No acórdão do Tribunal de Justiça (TJ) de 14 de Junho está em análise a correcta transposição pela Bélgica das Directivas 75/442/CEE do Conselho, de 15 de Julho de 1975, relativa aos resíduos, 76/464/CEE do Conselho, de 4 de Maio de 1976, relativa à poluição causada por determinadas substâncias perigosas lançadas no meio aquático da Comunidade, 80/68/CEE do Conselho, de 17 de Dezembro de 1979, relativa à protecção das águas subterrâneas contra a poluição causada por certas substâncias perigosas, 84/360/CEE do Conselho de 28 de Junho de 1984, relativa à luta contra a poluição atmosférica provocada por instalações industriais, e 85/337/CEE do Conselho, de 27 de Junho de 1985, relativa à avaliação dos efeitos de determinados projectos públicos e privados no ambiente.
Esta última directiva foi transposta para a nossa ordem jurídica através do Decreto-Lei n.º 197/2005 de 8 de Novembro, que regula a Avaliação de Impacto Ambiental (AIA).
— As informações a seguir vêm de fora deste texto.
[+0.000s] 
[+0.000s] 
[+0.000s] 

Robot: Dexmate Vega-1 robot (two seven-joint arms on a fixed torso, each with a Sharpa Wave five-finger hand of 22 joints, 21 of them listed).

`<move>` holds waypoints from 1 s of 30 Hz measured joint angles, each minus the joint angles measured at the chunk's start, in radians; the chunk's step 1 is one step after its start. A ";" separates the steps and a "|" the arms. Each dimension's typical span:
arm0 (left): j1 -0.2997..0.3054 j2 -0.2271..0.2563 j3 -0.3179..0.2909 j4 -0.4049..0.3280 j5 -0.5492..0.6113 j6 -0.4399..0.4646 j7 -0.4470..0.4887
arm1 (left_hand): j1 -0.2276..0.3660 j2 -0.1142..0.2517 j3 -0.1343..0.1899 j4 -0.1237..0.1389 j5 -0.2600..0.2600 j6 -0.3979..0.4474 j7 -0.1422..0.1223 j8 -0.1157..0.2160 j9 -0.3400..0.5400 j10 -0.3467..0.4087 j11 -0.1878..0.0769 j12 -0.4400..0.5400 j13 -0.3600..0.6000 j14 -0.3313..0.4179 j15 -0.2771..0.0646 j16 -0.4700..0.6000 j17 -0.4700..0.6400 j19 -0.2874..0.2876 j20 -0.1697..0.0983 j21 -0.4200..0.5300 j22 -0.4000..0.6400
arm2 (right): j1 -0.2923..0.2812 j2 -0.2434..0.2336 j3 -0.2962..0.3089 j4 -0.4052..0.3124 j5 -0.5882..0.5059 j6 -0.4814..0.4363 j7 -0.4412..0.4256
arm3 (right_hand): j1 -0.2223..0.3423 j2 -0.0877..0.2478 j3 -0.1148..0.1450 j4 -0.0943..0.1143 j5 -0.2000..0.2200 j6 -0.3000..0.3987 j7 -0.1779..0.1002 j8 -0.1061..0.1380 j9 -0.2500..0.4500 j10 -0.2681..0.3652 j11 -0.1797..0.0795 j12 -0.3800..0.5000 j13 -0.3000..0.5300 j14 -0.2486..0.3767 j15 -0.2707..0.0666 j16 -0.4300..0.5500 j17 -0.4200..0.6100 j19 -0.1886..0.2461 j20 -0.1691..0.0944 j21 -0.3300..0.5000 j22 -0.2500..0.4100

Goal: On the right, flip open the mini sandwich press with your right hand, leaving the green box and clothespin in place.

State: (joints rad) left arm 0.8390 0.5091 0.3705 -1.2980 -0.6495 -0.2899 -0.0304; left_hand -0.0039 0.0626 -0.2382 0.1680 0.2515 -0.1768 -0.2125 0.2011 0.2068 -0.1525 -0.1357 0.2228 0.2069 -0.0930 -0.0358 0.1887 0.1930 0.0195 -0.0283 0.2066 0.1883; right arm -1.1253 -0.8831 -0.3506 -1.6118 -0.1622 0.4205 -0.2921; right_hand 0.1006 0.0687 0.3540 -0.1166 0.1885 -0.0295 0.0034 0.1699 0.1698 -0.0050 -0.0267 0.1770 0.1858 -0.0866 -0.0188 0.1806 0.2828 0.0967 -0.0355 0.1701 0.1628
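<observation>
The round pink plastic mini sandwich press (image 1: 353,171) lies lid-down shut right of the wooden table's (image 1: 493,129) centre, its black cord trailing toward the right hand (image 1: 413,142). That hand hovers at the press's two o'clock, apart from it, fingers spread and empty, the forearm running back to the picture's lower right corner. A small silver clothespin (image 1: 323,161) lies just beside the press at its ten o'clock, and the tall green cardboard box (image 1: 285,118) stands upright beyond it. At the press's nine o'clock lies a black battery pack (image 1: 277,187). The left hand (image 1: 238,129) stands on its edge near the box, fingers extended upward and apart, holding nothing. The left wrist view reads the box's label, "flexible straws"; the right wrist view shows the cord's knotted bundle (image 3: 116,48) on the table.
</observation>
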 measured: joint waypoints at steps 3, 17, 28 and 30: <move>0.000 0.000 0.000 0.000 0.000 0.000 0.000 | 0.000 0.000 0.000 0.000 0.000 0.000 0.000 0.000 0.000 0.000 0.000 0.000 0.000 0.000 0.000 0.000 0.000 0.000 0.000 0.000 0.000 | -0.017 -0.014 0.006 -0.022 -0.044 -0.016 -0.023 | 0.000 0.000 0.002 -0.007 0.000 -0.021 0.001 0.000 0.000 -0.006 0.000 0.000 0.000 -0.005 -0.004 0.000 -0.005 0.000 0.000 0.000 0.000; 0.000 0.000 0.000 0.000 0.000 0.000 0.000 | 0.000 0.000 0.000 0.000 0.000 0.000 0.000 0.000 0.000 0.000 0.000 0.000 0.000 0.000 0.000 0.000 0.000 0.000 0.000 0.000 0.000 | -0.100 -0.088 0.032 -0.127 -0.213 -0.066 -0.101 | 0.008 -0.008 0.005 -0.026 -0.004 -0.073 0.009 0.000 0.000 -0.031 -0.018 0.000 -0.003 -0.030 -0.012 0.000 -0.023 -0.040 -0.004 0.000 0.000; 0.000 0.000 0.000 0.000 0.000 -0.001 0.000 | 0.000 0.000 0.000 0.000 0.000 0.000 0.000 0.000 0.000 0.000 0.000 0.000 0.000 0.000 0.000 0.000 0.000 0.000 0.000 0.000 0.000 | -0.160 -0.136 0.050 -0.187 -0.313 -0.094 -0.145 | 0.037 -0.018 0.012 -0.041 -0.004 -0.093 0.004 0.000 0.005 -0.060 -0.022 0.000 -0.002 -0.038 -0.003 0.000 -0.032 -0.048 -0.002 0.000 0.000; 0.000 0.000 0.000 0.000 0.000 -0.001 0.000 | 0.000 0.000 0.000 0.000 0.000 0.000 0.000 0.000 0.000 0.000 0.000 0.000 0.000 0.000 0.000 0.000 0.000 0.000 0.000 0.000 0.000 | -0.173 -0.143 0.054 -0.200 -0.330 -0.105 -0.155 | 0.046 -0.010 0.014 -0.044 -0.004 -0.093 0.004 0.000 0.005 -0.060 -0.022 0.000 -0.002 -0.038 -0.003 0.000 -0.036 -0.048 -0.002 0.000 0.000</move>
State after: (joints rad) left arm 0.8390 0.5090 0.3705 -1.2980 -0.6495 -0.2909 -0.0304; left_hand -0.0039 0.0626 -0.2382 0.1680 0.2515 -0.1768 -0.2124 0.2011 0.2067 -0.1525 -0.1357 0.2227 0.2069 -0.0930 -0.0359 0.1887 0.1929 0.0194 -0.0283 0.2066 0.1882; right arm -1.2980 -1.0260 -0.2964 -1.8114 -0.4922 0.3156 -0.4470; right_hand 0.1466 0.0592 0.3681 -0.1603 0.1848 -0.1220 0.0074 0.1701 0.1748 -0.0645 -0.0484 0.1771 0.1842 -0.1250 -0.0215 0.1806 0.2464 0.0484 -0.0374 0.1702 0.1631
Segundo o defendido pelo TJ, as directivas em causa impõem aos Estados-Membros a adopção de medidas úteis para assegurar de que as actividades ou instalações nelas referidas estão sujeitas a autorização prévia e a adopção de medidas que assegurem que os projectos que podem ter um impacto significativo no ambiente estejam efectivamente submetidos a uma avaliação dos seus efeitos, prévia à sua aprovação.
Em avaliação estão as normas do direito belga que prevêem que, em primeira instância, a falta de pronúncia da autoridade competente dentro do respectivo prazo constitui indeferimento tácito da autorização e que, em segunda instância, o mesmo comportamento daquela autoridade implica um deferimento tácito.
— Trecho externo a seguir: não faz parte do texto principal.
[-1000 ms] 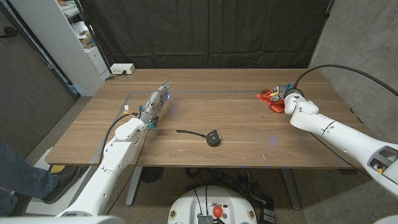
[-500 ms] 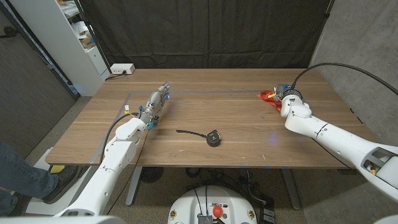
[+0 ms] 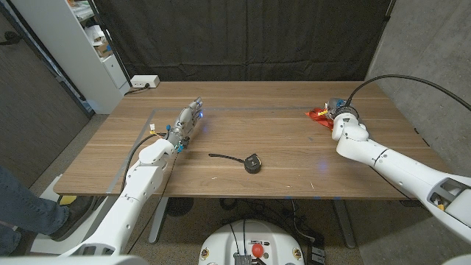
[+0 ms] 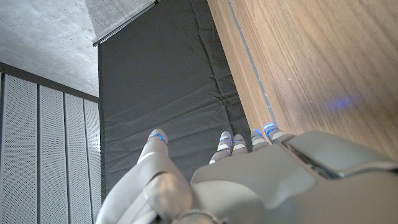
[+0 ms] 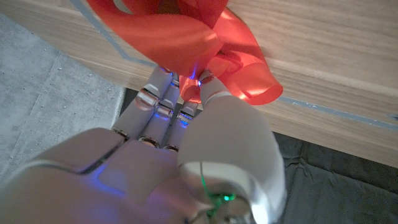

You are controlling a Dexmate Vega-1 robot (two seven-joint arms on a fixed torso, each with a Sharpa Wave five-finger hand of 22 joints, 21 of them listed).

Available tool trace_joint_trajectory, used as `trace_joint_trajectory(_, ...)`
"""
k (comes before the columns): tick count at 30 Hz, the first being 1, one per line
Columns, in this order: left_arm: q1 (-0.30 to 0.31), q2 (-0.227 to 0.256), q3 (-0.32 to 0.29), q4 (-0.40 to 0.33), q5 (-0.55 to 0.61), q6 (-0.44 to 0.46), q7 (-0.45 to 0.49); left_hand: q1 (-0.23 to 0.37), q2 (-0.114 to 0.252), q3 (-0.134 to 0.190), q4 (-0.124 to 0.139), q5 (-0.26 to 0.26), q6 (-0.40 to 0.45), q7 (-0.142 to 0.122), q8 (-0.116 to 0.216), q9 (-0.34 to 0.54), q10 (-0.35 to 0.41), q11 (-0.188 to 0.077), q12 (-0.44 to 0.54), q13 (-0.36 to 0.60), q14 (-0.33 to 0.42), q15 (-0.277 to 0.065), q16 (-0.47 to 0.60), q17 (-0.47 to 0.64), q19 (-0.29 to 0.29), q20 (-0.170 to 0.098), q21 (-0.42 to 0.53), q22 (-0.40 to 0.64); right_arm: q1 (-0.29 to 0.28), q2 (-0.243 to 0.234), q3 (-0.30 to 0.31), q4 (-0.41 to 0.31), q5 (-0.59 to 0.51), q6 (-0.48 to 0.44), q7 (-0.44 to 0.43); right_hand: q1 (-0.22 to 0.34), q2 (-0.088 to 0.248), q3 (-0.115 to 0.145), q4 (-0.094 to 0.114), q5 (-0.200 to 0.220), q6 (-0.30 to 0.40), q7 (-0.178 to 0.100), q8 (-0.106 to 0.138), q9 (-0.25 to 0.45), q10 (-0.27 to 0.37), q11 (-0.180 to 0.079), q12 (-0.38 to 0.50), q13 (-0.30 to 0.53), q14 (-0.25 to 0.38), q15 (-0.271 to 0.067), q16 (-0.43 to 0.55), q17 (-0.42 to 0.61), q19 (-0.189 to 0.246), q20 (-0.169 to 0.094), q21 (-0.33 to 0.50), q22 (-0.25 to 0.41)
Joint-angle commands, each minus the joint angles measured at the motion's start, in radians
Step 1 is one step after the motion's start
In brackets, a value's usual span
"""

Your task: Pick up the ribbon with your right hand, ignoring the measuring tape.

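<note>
Standing at the table's near side, I noted the right hand [image 3: 338, 112] at the far right part of the wooden table [image 3: 280, 140], its fingers [image 5: 163, 93] closed around the red ribbon [image 3: 319, 113]. The right wrist view showed the ribbon [image 5: 205, 43] bunched in folds and pinched between thumb and fingers, close over the wood. The left hand [image 3: 185, 124] was on the table's left side, fingers extended and close together, holding nothing; its fingertips [image 4: 268, 130] pointed along the tabletop. The black measuring tape [image 3: 252, 161] lay near the middle of the front half, its short tail stretched toward the left hand, well apart from both hands.
</note>
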Motion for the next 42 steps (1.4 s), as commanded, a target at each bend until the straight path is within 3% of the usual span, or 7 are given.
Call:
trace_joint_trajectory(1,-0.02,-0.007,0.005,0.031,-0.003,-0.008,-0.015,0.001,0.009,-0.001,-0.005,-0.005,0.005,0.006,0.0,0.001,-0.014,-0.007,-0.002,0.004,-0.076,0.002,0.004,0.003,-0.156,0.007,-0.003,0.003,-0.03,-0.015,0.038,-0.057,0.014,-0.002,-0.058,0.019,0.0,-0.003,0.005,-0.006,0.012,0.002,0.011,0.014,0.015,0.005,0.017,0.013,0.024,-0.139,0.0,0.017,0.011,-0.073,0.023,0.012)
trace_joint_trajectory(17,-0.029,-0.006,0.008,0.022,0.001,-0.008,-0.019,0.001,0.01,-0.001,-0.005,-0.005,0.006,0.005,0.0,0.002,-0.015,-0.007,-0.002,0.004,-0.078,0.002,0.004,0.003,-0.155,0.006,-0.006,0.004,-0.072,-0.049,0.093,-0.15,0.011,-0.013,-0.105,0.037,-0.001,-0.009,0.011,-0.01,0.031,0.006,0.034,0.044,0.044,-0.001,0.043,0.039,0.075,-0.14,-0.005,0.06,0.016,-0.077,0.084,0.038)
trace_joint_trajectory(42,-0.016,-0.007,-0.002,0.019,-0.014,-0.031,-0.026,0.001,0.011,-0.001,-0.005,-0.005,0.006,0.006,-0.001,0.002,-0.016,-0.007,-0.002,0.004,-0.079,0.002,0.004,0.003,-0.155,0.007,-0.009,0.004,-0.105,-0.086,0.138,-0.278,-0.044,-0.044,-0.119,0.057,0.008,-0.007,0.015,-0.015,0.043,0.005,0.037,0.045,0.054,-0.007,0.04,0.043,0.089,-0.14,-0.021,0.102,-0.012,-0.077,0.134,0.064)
Em defesa, invocou-se que a autorização tácita tinha um campo de aplicação limitado, que as autoridades competentes estavam prevenidas da consequência das suas omissões e que a autorização tácita não implica uma avaliação passiva por haver uma avaliação circunstanciada.
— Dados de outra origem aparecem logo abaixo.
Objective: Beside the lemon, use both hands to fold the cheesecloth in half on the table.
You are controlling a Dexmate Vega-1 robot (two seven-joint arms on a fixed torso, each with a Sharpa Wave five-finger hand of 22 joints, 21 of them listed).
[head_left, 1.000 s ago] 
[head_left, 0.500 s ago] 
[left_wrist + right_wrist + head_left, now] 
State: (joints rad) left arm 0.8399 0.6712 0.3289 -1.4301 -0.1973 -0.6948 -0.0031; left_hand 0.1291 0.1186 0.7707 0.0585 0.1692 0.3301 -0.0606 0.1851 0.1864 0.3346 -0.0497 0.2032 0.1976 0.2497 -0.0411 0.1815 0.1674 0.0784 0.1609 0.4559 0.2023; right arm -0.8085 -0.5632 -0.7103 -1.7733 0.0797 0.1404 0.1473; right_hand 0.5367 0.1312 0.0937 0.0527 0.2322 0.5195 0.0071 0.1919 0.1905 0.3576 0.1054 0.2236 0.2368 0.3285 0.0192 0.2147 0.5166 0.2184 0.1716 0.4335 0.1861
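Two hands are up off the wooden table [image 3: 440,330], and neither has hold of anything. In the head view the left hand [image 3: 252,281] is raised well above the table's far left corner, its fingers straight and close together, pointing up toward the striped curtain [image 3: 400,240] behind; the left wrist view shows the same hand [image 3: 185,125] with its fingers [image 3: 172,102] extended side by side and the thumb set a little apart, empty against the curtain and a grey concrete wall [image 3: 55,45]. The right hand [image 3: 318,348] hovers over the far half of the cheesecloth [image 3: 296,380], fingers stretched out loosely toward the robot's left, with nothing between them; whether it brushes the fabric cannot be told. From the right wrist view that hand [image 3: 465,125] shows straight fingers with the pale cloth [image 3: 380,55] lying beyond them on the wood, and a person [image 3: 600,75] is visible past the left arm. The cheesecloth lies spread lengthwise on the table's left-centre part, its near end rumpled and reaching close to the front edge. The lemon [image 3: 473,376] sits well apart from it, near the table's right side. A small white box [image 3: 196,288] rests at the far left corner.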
O TJ, fazendo referência a anterior jurisprudência sobre a Directiva 80/68 segundo a qual o sistema de autorizações tácitas é incompatível com a directiva e que esta exige que se adopte sempre um acto expresso de autorização ou proibição após a avaliação das circunstâncias concretas, aplicou esta mesma jurisprudência a todas as outras directivas cuja violação pela Bélgica estava em discussão e acima referidas.
Com isto conclui que a autorização tácita não é compatível com as exigências das directivas referidas, uma vez que as quatro primeiras prevêem mecanismos de autorização prévia e a última (a que no nosso Direito interno corresponde à AIA) prevê um processo de avaliação que precede a concessão da autorização. Portanto, nas palavras do TJ, as autoridades nacionais são “obrigadas, nos termos de cada uma destas directivas, a examinar, caso a caso, todos os pedidos de autorização apresentados.”
Na minha opinião, o TJ parte da ideia de que, independentemente de a autoridade proceder a uma avaliação da situação fáctica e, concluindo que deve ser dada a autorização, não emitir a decisão tempestivamente contando com o efeito do deferimento tácito, só é possível controlar a avaliação e a bondade da decisão se esta existir de forma expressa. Este raciocínio é bastante acertado. Efectivamente, sem uma decisão que se fundamente num procedimento de avaliação e que apresente uma justificação mínima do sentido daquela decisão, não é possível, por um lado, controlar a actuação da autoridade, nem, por outro, controlar o respeito pelas normas aplicáveis aos procedimentos. E esta preocupação é legítima porque, independentemente dos mecanismos conferidos pelo Direito interno de cada Estado-Membro, aos particulares cabe o direito de ver a decisão que os afecta ser tomada de acordo com as normas legais e de requerer o controlo da sua legalidade.
No regime da AIA, acima mencionado, prevê-se no artigo 19.º o deferimento tácito da declaração de impacto ambiental (DIA). Esta DIA contém a decisão sobre o procedimento de AIA. Portanto, também no nosso Direito interno se suscita a questão levantada contra a Bélgica. Sem uma decisão expressa, os contra-interessados no procedimento de AIA que queiram fazer valer por qualquer via os seus direitos, terão que suportar um ónus muito maior caso haja deferimento tácito porque não existe uma decisão expressa contendo elementos fundamentais para a formação de uma convicção.
Se dúvidas havia sobre a possibilidade de o regime interno prever o deferimento tácito quanto à AIA, tais dúvidas foram agora esclarecidas pelo TJ e pode dizer-se que o Estado português corre o risco de ver movido contra si processo idêntico ao sofrido pela Bélgica.